→ Required action
With the pictures left out, retype exactly the lines below starting at the line that contains "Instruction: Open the" and ending at the line that contains "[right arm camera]".

→ Supplied material
^^^^^^^^
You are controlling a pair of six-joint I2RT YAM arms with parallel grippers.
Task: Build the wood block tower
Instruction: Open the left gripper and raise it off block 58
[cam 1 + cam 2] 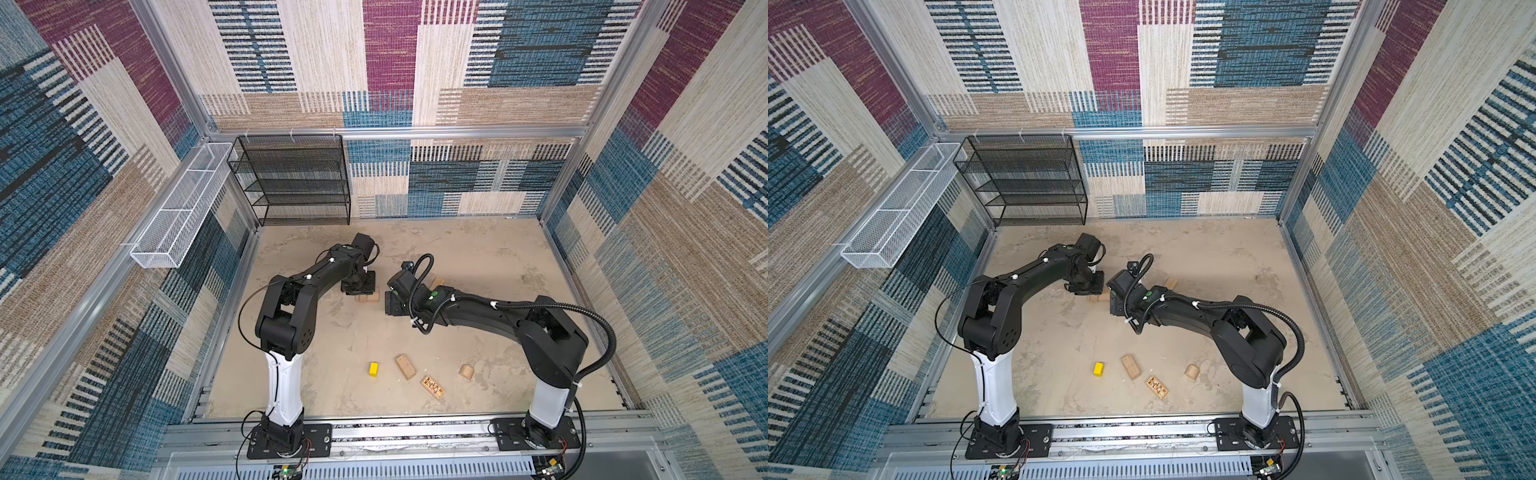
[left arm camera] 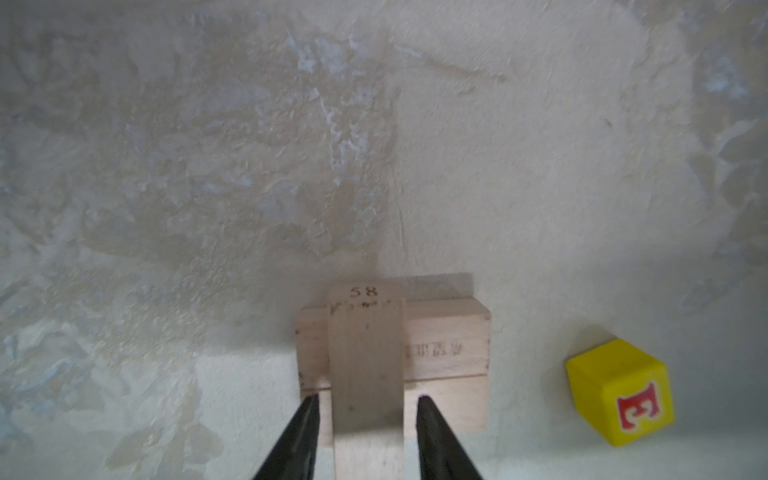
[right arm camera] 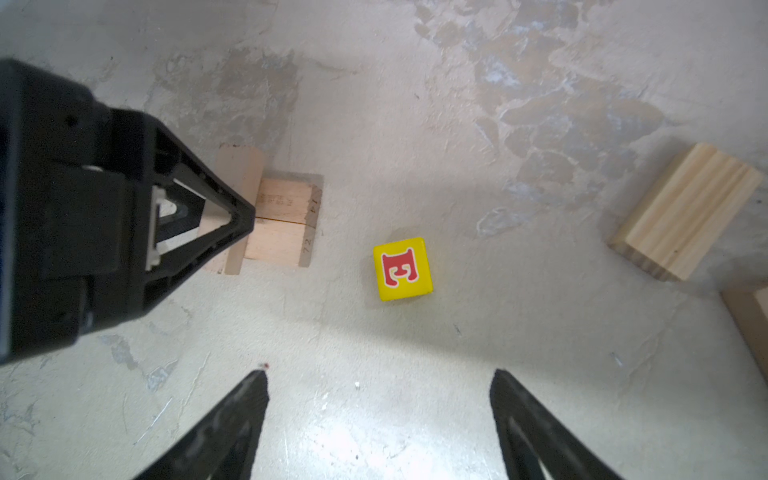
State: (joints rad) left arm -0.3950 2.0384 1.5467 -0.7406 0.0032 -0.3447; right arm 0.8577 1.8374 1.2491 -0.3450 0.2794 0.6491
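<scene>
Atop two tan wood blocks (image 2: pixel 444 332) lies a tan wooden plank (image 2: pixel 365 365), our left pincer (image 2: pixel 365 400) narrowly parted astride it, right pincer (image 3: pixel 378 372) wide.

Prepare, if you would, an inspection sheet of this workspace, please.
surface: mottled beige table, no spills seen.
job's things: tower, two tan blocks with one across; loose: lettered yellow block, pine block, second yellow block, tan oblong, patterned block, rounded piece.
clutter: nothing seen.
grippers: left pincer open astride the top block; right pincer open, empty.
cables: ribbed conduit, thin loop, both clear of the blocks.
surroundings: black mesh shelf, white wire basket.
</scene>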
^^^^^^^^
→ Worked solution
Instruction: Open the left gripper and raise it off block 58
[cam 1 + cam 2] 
[left arm camera] 
[right arm camera] 

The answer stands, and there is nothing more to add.